EXERCISE DETAILS: Copy all lines in the data that contain the string "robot".

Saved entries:
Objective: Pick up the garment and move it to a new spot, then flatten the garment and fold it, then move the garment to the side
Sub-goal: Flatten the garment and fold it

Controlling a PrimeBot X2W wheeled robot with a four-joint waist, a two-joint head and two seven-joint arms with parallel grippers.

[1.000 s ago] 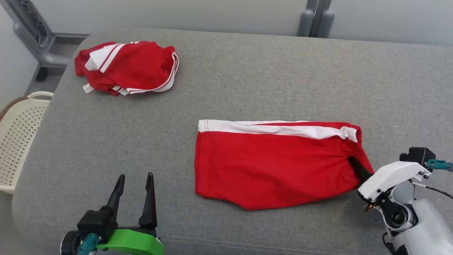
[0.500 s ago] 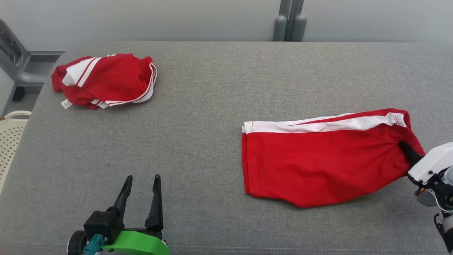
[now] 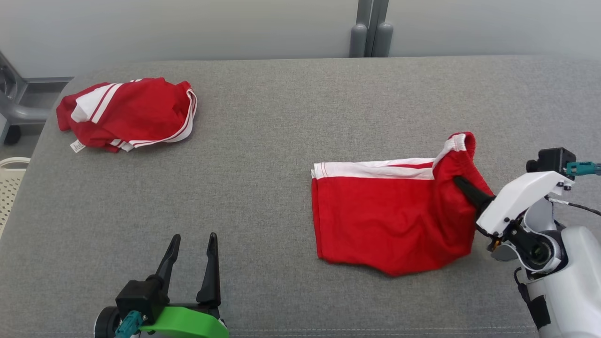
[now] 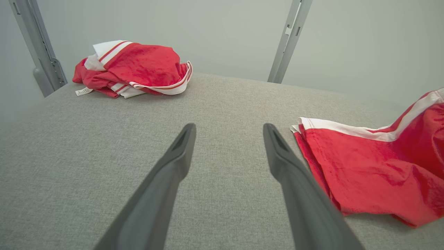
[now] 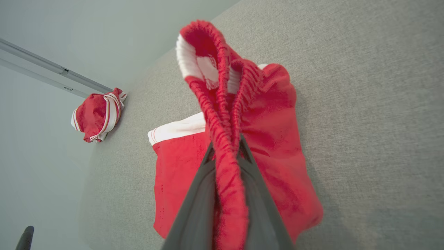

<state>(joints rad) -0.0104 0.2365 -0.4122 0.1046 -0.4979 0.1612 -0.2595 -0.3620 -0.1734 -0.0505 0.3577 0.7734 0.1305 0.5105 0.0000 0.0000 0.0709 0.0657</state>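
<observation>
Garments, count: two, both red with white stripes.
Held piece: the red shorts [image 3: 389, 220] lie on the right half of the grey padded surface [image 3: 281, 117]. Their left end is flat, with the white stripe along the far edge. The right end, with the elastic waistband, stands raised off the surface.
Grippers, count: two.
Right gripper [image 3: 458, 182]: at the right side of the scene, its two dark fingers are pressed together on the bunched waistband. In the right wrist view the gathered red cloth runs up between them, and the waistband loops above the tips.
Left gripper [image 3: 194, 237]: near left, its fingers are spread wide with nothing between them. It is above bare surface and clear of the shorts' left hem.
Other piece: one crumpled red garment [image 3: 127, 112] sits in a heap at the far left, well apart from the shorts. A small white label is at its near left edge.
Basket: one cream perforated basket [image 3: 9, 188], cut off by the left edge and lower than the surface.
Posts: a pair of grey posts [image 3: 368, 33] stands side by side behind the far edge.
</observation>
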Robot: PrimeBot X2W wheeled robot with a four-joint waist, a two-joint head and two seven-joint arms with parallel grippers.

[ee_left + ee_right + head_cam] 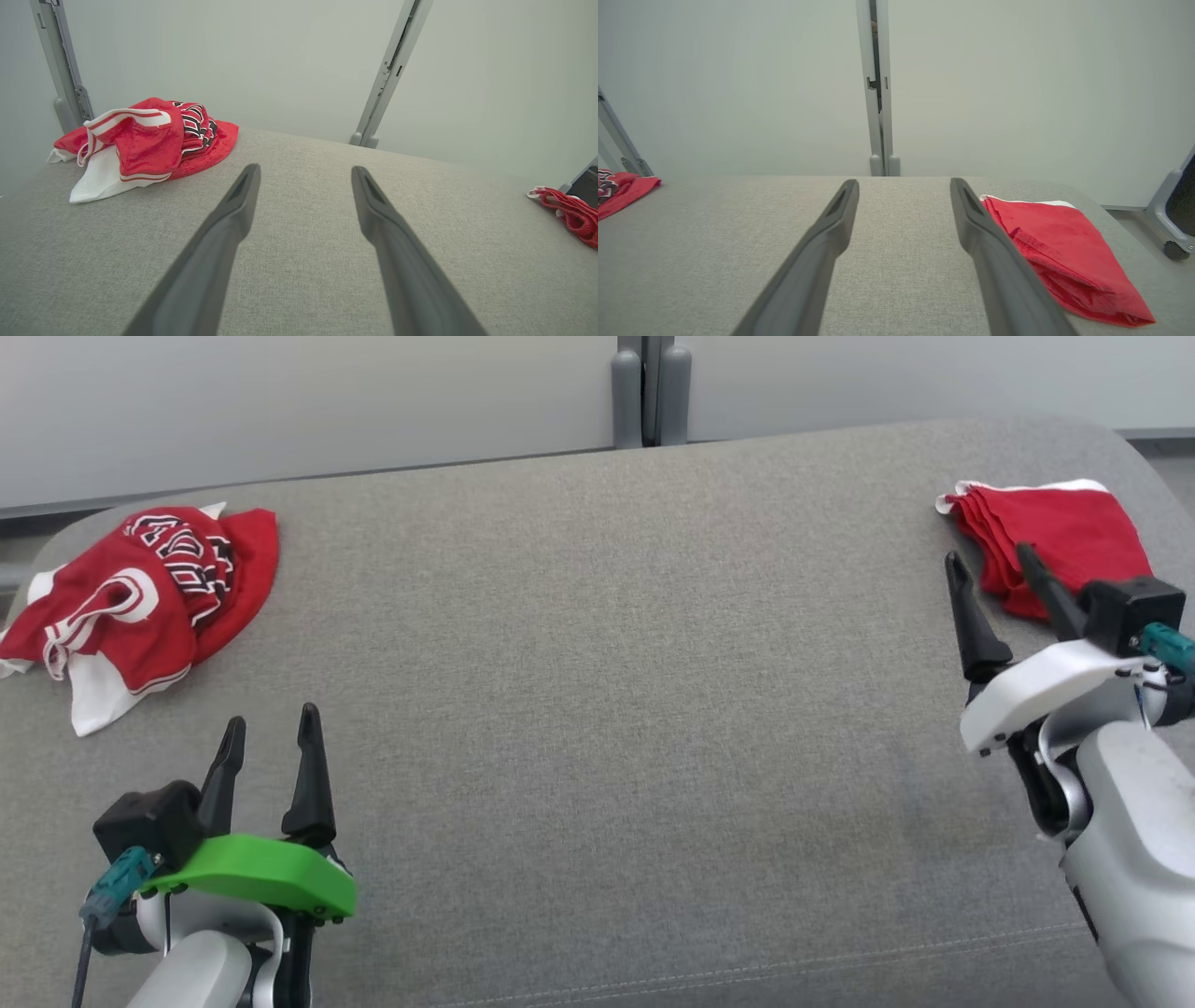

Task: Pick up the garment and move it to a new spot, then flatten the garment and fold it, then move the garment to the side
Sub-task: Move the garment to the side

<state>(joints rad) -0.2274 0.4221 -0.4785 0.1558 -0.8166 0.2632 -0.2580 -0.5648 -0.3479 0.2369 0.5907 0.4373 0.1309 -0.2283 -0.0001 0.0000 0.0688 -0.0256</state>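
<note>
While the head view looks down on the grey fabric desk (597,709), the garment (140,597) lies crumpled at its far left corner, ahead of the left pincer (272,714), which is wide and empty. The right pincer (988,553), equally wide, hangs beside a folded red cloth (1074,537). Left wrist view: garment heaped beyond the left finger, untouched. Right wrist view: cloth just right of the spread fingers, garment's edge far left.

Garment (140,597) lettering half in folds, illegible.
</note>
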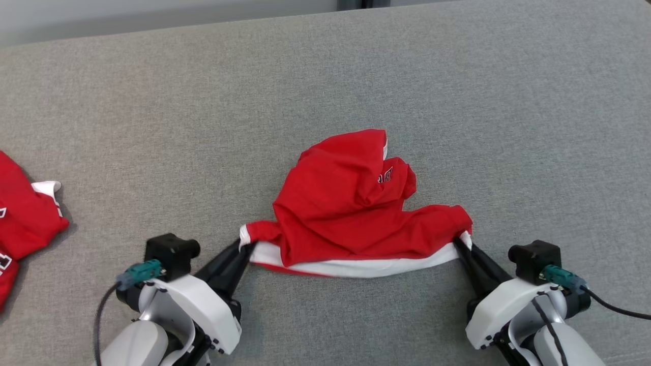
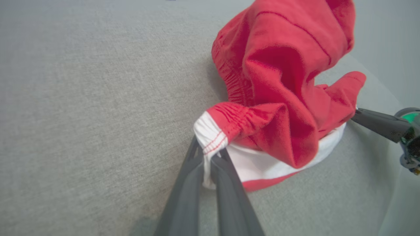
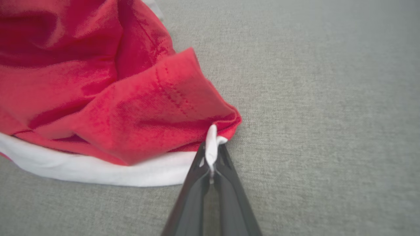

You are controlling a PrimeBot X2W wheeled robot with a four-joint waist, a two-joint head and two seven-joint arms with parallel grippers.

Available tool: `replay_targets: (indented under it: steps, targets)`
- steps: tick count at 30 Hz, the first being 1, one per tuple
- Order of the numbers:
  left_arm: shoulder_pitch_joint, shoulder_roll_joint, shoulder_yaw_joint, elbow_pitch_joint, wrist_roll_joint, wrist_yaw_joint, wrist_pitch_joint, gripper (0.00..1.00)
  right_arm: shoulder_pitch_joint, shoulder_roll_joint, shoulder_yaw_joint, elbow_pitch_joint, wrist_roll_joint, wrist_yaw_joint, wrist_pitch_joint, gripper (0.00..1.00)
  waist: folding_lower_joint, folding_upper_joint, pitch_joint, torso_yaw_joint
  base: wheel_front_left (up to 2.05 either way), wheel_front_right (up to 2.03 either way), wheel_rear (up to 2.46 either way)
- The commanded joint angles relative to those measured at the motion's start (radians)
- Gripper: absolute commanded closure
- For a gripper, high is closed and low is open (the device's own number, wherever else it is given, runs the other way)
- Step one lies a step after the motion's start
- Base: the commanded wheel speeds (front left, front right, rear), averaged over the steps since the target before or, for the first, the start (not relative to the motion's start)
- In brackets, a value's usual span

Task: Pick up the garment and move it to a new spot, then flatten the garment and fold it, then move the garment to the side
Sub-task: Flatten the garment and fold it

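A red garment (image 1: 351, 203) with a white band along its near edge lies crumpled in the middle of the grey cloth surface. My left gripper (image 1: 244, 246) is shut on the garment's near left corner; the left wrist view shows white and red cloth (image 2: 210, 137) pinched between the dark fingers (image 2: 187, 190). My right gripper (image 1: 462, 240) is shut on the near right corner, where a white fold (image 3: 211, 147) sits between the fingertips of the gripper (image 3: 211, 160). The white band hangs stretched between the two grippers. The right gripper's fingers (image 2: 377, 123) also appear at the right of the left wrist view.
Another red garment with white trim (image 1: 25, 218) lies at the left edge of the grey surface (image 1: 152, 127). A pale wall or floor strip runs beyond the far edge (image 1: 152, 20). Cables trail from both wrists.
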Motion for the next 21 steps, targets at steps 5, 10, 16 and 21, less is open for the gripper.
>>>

TASK RESULT:
Controlling a PrimeBot X2W wheeled robot with a four-joint waist, a two-joint head and two seven-joint arms with parallel grippers.
Robot: PrimeBot X2W wheeled robot with a four-joint waist, a two-joint head and two seven-joint arms with parallel grippers.
You are controlling a PrimeBot X2W wheeled robot with a four-joint waist, a two-joint head and two seven-joint arms with parallel grippers.

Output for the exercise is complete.